***** Source data

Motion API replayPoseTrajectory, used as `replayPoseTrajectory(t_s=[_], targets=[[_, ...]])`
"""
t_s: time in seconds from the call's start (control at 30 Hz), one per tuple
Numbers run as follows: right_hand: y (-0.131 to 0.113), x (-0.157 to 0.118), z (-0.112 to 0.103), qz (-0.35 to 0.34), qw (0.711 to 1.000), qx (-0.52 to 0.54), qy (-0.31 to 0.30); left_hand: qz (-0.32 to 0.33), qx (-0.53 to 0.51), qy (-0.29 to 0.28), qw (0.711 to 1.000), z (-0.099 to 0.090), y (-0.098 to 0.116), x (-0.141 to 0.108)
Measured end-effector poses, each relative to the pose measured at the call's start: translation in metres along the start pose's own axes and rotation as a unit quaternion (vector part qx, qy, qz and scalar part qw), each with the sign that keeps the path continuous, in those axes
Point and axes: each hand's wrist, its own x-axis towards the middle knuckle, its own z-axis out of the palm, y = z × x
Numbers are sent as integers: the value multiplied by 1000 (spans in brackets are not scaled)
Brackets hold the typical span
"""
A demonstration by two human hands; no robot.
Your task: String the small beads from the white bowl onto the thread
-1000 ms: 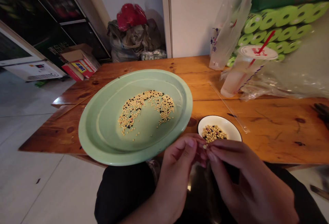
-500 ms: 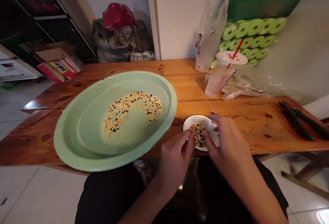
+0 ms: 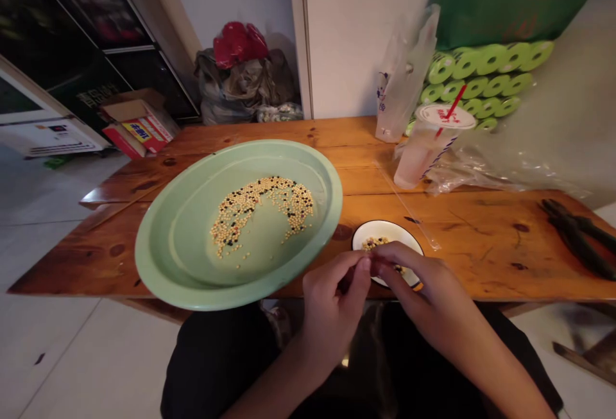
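Risen out of the small white bowl (image 3: 385, 231) since the earlier view, the left hand (image 3: 334, 300) and right hand (image 3: 418, 284) met over it, fingertips pinched narrow; whether they held a bean was hidden. Mixed beans (image 3: 378, 241) lay in the bowl, on the wooden tabletop (image 3: 481, 246) just beside a wide green plate (image 3: 158, 271), which carried a curved band of pale and black beans (image 3: 262, 210). A lidded cup (image 3: 423, 149) with a red straw stood farther back, and pliers (image 3: 575, 239) lay at right.
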Motion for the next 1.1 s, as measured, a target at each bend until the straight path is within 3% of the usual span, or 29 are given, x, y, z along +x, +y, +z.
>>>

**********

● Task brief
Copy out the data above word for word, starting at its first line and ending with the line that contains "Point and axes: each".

● Expected output
Motion API replayPoseTrajectory, used as `replayPoseTrajectory(t_s=[_], targets=[[_, ...]])`
"""
t_s: time in seconds from the call's start (control at 30 Hz), one per tuple
Numbers run as follows: right_hand: y (-0.131 to 0.113), x (-0.157 to 0.118), z (-0.112 to 0.103), qz (-0.35 to 0.34), qw (0.711 to 1.000), qx (-0.52 to 0.54), qy (-0.31 to 0.30); left_hand: qz (-0.32 to 0.33), qx (-0.53 to 0.51), qy (-0.29 to 0.28), qw (0.711 to 1.000), z (-0.099 to 0.090), y (-0.098 to 0.116), x (-0.141 to 0.108)
Measured end-effector poses, each relative to the pose measured at the call's start: translation in metres along the start pose's own axes and rotation as a unit quaternion (vector part qx, qy, qz and scalar part qw), each with the sign that keeps the path continuous, in those axes
Point and axes: each hand's wrist, its own x-axis towards the middle knuckle, its own z-axis out of the palm, y = z × x

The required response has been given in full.